-- Task to complete --
Whenever the word "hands" appears in a line of the listing, copy that line.

* * *

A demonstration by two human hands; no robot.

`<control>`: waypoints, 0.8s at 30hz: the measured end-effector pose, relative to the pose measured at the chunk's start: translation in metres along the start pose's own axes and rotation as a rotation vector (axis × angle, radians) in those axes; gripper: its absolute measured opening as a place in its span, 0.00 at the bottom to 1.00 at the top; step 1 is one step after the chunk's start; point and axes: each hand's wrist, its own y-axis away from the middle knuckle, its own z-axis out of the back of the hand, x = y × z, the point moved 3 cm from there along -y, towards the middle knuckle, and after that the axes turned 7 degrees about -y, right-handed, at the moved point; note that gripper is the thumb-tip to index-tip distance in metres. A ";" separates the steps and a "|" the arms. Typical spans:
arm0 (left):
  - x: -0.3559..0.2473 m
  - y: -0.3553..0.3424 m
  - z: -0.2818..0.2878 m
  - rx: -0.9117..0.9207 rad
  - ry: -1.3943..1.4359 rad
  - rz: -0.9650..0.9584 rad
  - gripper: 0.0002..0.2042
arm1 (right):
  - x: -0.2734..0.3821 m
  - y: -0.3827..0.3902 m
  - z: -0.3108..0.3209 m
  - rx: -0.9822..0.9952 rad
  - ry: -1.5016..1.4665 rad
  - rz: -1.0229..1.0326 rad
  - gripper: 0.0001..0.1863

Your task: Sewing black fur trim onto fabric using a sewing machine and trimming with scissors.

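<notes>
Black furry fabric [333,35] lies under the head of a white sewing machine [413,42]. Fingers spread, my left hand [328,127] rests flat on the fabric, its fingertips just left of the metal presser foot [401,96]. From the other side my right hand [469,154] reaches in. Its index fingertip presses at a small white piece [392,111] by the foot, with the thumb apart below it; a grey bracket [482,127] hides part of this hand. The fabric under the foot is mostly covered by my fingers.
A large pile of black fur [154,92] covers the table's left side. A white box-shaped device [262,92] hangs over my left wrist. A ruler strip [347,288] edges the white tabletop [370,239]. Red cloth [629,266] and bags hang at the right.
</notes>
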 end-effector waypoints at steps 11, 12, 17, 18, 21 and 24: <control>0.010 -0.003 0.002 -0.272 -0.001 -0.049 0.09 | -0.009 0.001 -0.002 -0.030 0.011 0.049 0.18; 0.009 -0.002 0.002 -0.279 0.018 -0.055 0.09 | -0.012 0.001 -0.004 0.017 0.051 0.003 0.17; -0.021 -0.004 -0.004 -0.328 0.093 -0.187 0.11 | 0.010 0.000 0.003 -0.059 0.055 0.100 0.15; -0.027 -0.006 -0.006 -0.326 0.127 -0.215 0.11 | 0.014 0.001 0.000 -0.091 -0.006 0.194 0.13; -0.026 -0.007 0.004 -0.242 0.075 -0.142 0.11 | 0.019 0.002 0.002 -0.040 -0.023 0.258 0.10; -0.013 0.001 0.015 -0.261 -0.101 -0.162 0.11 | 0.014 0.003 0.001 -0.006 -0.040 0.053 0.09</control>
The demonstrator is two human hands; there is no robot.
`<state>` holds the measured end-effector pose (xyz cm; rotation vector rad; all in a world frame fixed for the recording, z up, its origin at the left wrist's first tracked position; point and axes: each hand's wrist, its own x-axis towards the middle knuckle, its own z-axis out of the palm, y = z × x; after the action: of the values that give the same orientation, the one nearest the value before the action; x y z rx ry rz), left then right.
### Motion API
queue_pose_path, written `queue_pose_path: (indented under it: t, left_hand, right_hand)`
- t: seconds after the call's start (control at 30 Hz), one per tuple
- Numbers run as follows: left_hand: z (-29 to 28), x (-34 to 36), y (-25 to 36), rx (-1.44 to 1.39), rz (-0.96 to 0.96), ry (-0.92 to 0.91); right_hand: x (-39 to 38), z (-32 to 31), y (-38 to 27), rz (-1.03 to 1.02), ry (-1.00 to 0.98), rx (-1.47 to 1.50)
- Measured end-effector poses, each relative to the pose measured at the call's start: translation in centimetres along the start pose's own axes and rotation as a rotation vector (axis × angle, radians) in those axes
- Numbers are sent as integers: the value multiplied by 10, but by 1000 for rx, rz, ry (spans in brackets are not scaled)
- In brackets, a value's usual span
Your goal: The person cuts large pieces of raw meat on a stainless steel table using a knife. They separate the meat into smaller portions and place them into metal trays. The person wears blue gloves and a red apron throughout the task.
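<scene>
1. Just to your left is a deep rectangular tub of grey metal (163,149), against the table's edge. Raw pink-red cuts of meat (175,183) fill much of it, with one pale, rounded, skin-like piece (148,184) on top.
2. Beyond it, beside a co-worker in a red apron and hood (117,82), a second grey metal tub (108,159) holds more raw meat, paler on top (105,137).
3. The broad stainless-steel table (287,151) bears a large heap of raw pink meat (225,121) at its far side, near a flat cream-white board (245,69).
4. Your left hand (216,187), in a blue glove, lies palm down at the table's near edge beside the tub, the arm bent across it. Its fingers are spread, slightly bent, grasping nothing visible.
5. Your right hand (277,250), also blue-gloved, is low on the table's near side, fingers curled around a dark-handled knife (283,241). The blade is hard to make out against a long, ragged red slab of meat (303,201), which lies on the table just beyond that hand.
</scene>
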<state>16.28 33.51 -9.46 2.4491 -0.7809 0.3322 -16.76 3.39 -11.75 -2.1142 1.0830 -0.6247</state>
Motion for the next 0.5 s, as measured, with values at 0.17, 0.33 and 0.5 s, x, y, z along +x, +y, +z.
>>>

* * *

-- The completed task --
A demonstration by two human hands; no robot.
The demonstrator is two human hands; there is no robot.

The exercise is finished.